## Provided data:

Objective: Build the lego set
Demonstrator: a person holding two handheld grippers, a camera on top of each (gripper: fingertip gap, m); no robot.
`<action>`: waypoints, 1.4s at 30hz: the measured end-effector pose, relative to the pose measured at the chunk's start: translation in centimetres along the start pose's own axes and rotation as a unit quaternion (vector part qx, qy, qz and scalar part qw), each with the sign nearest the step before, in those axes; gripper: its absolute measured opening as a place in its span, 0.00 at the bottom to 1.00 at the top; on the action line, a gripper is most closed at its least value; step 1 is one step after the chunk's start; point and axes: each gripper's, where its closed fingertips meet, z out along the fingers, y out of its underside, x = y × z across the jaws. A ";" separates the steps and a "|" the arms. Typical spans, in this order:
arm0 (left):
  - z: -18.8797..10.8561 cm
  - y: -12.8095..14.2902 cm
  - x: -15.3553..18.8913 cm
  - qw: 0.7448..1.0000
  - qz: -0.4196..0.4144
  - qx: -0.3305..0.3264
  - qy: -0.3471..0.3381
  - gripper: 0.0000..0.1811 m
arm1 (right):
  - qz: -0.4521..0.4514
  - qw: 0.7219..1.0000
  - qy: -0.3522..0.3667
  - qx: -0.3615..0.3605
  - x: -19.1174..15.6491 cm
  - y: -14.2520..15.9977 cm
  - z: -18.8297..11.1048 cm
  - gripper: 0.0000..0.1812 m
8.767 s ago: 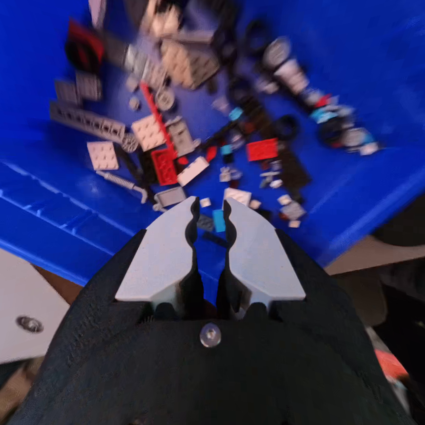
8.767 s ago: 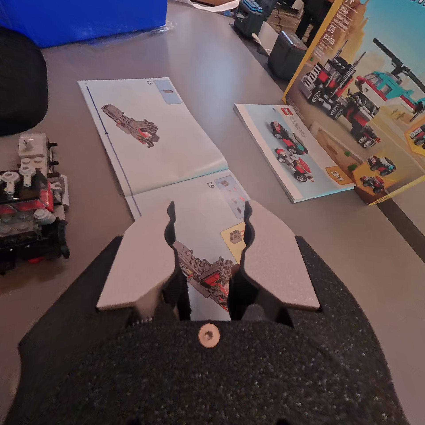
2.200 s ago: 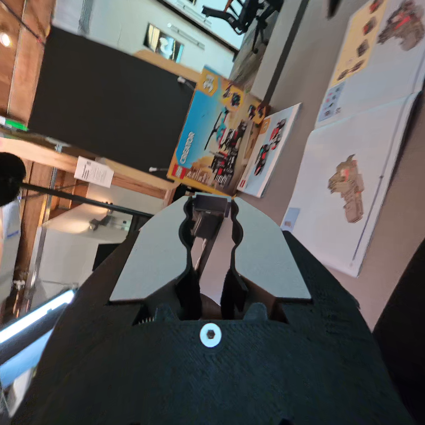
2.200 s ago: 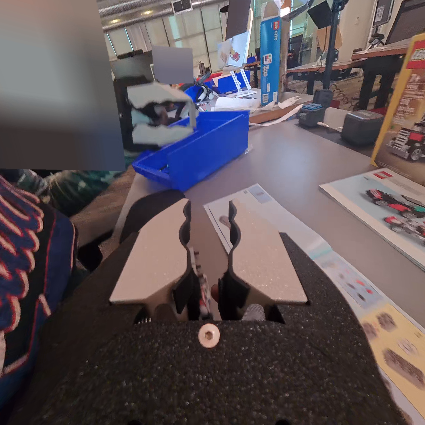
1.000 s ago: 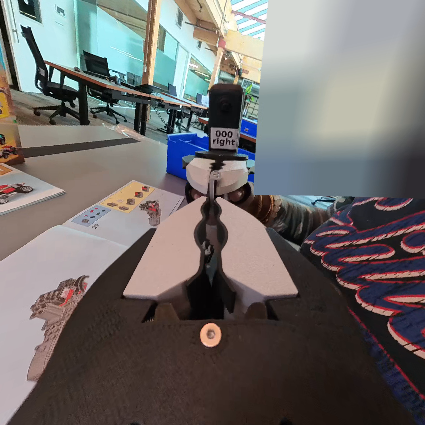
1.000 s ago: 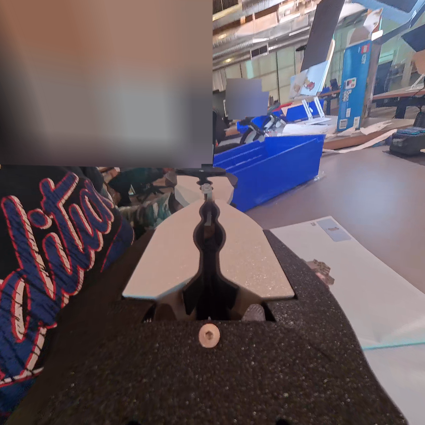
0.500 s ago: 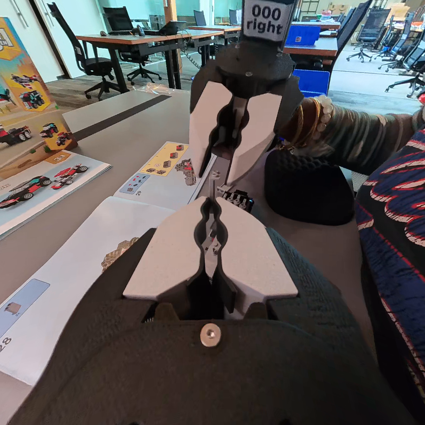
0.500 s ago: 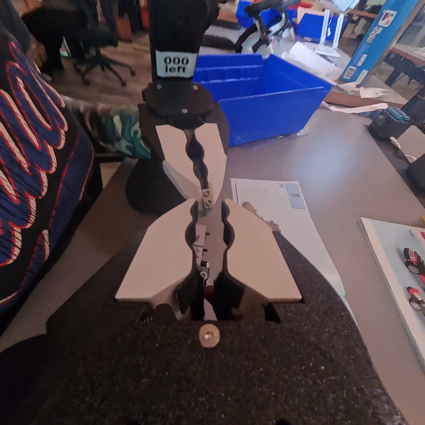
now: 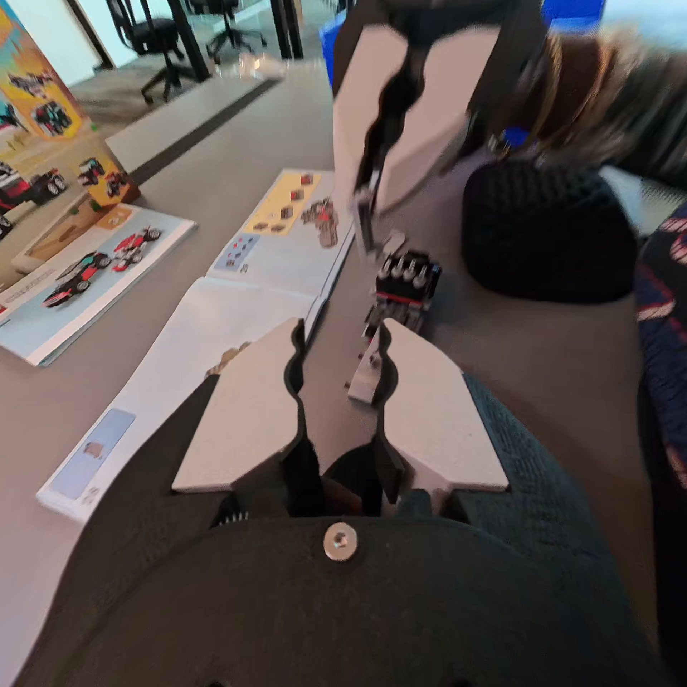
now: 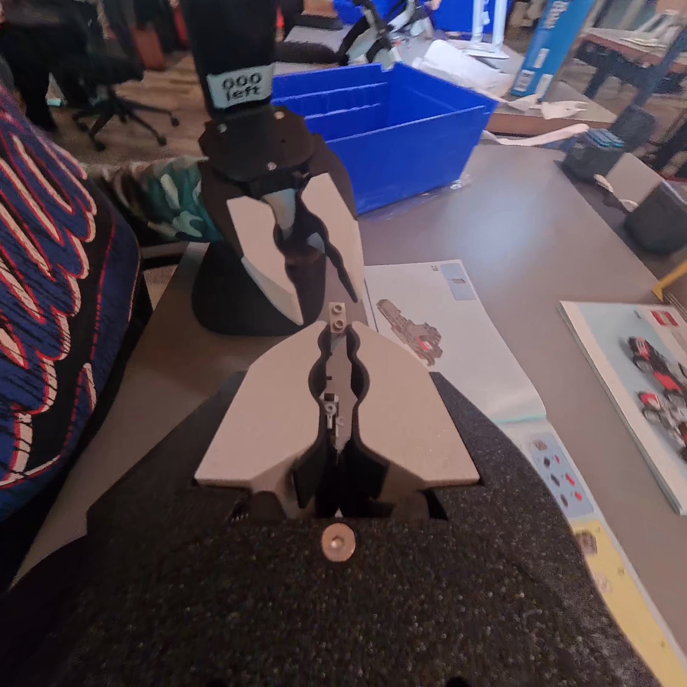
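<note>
My right gripper [image 10: 337,328] is shut on a thin grey studded plate [image 10: 336,316] that sticks out past its tips. In the left wrist view the right gripper [image 9: 368,202] hangs tips-down with the blurred plate [image 9: 366,226] just above the partly built black, red and grey truck [image 9: 405,282] on the table. My left gripper [image 9: 342,327] is open and empty, low over the table, with its right finger beside the truck's grey end [image 9: 366,375]. It also shows in the right wrist view [image 10: 327,308], jaws apart, just behind the plate.
An open instruction booklet [image 9: 238,316] lies left of the truck, with a second booklet [image 9: 93,260] and the set's box [image 9: 37,111] farther left. A black rounded object [image 9: 539,230] sits right of the truck. A blue bin [image 10: 390,141] stands behind. A person's patterned sleeve is at the right edge. Across from one pair of fingers to the other is roughly 5 cm.
The grey plate has passed from my left gripper to my right. The left has opened and drawn back from it; the right has closed on it.
</note>
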 end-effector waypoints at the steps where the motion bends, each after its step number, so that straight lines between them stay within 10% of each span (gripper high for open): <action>1: 0.0 0.7 -0.2 1.000 0.015 -0.027 -0.005 0.24 | 0.018 1.000 0.010 0.007 0.3 0.0 -0.7 0.04; 16: 2.3 5.8 2.0 0.968 0.076 -0.227 0.076 0.18 | 0.129 0.969 -0.102 -0.186 -6.6 8.6 -2.3 0.04; 42: 3.4 5.4 7.7 0.963 0.051 -0.235 0.122 0.17 | 0.059 0.981 -0.015 -0.184 -1.0 9.9 -2.7 0.04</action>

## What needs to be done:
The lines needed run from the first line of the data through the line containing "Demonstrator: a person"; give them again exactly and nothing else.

## The completed task:
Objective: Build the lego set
Demonstrator: a person holding two handheld grippers, a camera on top of each (gripper: fingertip gap, m); no robot.

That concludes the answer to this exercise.